**WHAT YOU SHOULD DO**: Each line below that includes the word "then" is to be reported.

**EXERCISE INPUTS**:
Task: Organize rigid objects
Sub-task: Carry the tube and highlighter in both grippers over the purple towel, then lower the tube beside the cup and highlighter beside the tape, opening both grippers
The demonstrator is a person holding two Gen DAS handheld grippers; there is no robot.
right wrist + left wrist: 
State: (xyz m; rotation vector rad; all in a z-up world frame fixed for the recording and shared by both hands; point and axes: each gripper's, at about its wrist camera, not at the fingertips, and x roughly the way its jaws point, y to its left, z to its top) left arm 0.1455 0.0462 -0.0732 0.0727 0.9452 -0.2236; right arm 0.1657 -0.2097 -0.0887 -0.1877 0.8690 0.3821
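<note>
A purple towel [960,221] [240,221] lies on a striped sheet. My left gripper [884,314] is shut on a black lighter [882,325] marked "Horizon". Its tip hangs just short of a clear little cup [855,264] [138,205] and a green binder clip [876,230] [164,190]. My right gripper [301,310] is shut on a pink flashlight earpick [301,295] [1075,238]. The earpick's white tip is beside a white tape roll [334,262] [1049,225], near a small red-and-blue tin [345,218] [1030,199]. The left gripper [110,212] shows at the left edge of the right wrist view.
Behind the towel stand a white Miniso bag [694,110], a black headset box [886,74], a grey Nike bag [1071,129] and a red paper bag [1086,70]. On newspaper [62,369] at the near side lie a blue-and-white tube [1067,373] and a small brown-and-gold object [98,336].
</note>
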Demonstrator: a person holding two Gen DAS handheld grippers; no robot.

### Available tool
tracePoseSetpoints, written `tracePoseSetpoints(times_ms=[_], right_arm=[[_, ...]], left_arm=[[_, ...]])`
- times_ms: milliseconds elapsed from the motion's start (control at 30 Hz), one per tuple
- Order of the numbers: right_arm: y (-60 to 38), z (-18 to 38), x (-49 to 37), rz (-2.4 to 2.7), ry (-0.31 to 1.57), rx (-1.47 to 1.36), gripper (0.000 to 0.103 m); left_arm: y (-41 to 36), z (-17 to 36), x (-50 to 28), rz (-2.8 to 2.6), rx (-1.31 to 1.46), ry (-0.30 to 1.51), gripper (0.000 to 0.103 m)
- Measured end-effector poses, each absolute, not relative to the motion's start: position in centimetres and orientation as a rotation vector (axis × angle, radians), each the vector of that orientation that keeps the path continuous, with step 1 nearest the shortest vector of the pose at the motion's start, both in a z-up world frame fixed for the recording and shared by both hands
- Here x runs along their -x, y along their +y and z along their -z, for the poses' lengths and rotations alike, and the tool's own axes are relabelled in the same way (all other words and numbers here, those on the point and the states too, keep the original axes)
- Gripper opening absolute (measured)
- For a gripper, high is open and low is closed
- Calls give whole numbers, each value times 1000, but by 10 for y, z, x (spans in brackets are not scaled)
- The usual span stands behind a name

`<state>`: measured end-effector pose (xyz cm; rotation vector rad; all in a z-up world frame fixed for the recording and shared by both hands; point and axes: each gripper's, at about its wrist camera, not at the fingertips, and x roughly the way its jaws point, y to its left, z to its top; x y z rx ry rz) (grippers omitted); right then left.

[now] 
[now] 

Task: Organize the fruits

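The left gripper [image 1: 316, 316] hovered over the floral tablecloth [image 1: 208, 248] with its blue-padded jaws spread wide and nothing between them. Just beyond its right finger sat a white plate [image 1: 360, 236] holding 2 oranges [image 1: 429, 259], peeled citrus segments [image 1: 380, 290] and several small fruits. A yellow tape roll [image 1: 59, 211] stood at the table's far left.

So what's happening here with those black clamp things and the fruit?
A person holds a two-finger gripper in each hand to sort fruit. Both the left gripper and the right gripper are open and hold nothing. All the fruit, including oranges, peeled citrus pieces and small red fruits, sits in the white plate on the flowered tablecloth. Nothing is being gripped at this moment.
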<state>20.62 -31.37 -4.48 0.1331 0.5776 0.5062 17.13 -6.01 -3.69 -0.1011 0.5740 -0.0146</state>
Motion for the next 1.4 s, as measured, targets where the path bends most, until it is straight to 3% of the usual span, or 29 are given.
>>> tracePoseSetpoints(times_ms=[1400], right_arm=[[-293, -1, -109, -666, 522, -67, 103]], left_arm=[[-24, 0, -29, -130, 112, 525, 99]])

**RESPONSE BOX**:
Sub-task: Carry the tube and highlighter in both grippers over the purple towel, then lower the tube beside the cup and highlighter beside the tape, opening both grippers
`<state>`: measured end-effector pose (xyz cm; rotation vector rad; all in a z-up world frame fixed for the recording and shared by both hands; point and axes: each gripper's, at about its wrist camera, not at the fingertips, and x roughly the way its jaws point, y to its left, z to its top; x y z rx ry rz) (grippers omitted); right then left.

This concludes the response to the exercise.